Все свои новые стихи за то время, что встречались в Москве, прочитывал мне. А может быть, и не все?
К прежней близости не возвращались никогда. Последняя попытка с большим объяснением у калитки в Новинском переулке привела только к закреплению конца нашей любви. Любви ли?
— Ты должна вернуться ко мне.
— Я ничего не должна.
— Чего ты хочешь?
— Ничего.
— Хочешь, чтоб мы поженились?
— Нет.
— Ребенка хочешь?
— Не от тебя.
— Я пойду к твоей маме и все расскажу.
— Не пойдешь».
Сонке принадлежит замечательная реплика: в 1922 году, когда они увиделись в Москве и она была уже «член горсовета», — он ей сказал:
— Все хорошо, и не меняешься ты. Только руки меняются, а так — все прежняя. Только одеть тебя надо, а то ты одета, как Крупская…
— Плохи мои дела! — сказала Сонка. — Раньше ты раздеть меня хотел, теперь одеть…

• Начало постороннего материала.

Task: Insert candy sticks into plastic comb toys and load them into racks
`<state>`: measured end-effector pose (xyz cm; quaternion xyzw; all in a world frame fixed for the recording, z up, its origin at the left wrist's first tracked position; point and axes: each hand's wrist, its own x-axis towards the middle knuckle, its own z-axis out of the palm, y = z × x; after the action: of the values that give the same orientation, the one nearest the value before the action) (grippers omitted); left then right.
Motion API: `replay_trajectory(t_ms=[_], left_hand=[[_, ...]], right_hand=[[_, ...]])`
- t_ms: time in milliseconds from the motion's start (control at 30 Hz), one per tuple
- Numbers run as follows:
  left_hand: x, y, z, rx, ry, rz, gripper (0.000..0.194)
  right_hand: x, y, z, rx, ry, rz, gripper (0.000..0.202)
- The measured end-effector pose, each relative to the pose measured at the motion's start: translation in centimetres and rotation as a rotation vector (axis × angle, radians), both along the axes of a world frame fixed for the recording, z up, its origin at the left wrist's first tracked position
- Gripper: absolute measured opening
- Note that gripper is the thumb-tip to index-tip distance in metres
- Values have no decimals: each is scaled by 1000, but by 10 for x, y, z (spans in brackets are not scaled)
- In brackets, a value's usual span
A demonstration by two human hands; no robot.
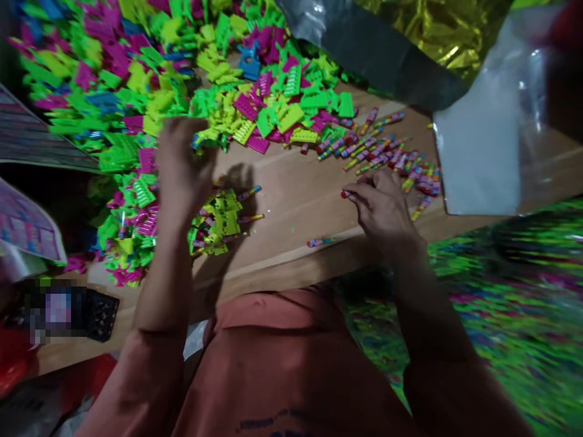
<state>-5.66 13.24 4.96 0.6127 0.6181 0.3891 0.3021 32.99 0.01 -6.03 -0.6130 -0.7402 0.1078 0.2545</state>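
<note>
My left hand (184, 161) is over the near edge of a big heap of small plastic pieces (122, 67) in green, yellow, magenta and blue. Its fingers are curled together and partly hidden, and what they hold cannot be made out. My right hand (382, 203) pinches a small printed stick with a red end (345, 194) between thumb and finger. Beyond that hand lies a pile of similar short, colourful sticks (373, 149). One loose stick (319, 242) rests near the table's front edge. Beside my left forearm sits a cluster of yellow pieces with sticks in them (223, 221).
A white plastic bag (478, 158) lies on the wooden table (282, 182) at right, with a grey and gold foil sheet (387, 54) behind. A dark phone-like object (102, 314) is at lower left. More coloured pieces (514, 340) are below the table at right.
</note>
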Motion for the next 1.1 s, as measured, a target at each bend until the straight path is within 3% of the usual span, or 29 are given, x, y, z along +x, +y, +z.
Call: replay_trajectory(t_ms=[100, 200, 300, 400, 567, 667, 800, 933, 1100], left_hand=[[57, 52, -38, 8, 76, -296, 28], [97, 92, -72, 3, 163, -408, 33], [117, 107, -94, 0, 243, -409, 38], [113, 98, -105, -8, 247, -415, 50], [81, 65, -102, -98, 107, -432, 62], [73, 57, -94, -116, 57, -385, 56], [93, 62, -87, -94, 111, -255, 43], [120, 63, -81, -169, 309, -305, 50], [114, 44, -66, -172, 280, -297, 40]], right_hand=[[-19, 10, 1, 11, 10, 53, 22], [-30, 14, -2, 31, 33, 60, 24], [-33, 13, -5, 52, 42, 57, 24], [-32, 11, -8, 65, 57, 60, 22], [-31, 10, -11, 55, 97, 46, 23], [-32, 12, -12, 57, 95, 46, 23], [-35, 14, -10, 33, 103, 45, 22], [-41, 14, 1, 20, 131, 35, 19], [-54, 12, 15, -14, 310, 30, 13]])
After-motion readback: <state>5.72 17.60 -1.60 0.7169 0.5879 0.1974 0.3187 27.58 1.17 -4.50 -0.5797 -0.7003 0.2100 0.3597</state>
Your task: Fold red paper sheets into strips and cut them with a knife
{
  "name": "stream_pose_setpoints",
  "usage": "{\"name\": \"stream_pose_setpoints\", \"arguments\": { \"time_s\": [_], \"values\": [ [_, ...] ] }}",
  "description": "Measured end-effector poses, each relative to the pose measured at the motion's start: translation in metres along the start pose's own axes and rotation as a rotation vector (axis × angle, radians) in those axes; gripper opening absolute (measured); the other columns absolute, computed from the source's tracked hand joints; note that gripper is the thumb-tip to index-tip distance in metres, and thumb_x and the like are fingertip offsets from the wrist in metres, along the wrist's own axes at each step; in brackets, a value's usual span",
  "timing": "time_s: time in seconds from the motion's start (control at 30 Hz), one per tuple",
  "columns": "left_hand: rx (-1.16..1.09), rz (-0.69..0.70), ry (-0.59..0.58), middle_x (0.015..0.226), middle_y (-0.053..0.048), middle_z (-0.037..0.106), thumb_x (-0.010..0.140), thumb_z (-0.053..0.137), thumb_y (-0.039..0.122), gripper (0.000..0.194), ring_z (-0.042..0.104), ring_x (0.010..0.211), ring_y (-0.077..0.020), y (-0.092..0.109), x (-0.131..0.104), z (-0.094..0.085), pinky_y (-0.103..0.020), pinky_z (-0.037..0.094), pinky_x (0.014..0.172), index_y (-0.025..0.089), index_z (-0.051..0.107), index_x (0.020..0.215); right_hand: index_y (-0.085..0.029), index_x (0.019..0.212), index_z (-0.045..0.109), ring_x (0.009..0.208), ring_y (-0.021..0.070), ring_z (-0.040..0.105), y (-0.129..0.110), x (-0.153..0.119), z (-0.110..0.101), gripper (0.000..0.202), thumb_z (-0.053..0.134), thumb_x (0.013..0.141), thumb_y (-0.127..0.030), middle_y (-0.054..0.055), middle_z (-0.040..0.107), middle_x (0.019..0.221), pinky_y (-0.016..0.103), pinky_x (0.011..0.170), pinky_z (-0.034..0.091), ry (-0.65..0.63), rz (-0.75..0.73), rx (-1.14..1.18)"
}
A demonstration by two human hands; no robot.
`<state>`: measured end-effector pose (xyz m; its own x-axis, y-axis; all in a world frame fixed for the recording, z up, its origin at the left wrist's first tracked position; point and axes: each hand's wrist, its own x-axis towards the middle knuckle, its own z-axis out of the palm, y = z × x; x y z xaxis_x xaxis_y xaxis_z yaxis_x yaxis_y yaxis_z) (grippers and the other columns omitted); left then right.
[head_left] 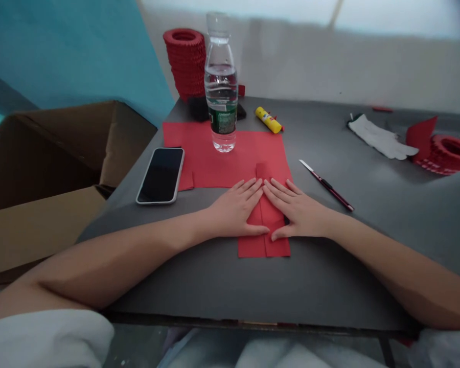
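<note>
Folded red paper lies on the grey table in front of me, with a seam running down its middle. My left hand rests flat on its left half, fingers stretched toward the seam. On the right half my right hand lies flat too, fingers extended and spread. The fingertips of both hands almost meet at the seam. Behind them is a larger red paper sheet, partly under the folded piece. To the right of my right hand lies a slim craft knife with its blade out.
A water bottle stands on the sheet. A phone lies at left, above an open cardboard box. Behind are a yellow glue stick and a red paper stack. A white glove and red paper ring lie right.
</note>
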<state>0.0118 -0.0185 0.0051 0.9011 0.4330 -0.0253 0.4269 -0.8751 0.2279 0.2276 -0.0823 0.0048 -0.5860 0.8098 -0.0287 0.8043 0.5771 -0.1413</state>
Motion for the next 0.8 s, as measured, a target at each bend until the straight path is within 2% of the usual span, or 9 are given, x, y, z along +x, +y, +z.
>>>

В Минске, когда она была уже женой партийца Адамовича, тогда предсовнаркома Белоруссии, Маяковский бывал у нее; очень стеснялся мужа. Потом несколько раз прибегал к его помощи, когда Лиле нужна была валюта для заграничных поездок, — Адамович был тогда уже председателем Самсахаротреста и жил с женой в Москве. В 1937 году он застрелился, потому что понимал, что за ним придут. «Когда пришла Шамардина, она была страшно взволнована, все с себя срывала, в частности сорвала белый шарф, рвала его в руках и бросила на стол, нам — всем женщинам — с истерическим криком предложила уйти, что мы и выполнили», — показала женщина-врач, которая диагностировала смерть. Адамович оставил записку: «Прости, Сонюшка, что я так тебя подвел. Попросил тебя итти на конференцию, а сам позором окончил свою жизнь партийца и твоего друга. Прости, целую, прости, не мог устоять против стены недоверия ко мне. Твой Иосиф».
А вскоре забрали и саму Сонку, и вернулась она только через семнадцать лет.
Как ни посмотришь — нет выбора: обязательно свяжешься с самоубийцей. Если бы Маяковский мог себе представить все это! Или он с самого начала все представлял именно так, потому и умолял сжалиться — «У меня есть Сонечка-сестра»?
Футурист Владимир Маяковский. 1914 г.СОВРЕМЕННИКИ: ГОРЬКИЙ
1С Горьким получилось очень нехорошо.
И хотя Горький впоследствии хмуро смотрел ему в затылок на фасадах школ и библиотек, хотя оба служили символами советской словесности — один образцовый поэт, другой прозаик, — хотя памятники им стояли на улице Горького в километре друг от друга, отношения между двумя главными классиками соцлита были отвратительные, куда хуже, чем между, допустим, Горьким и Буниным.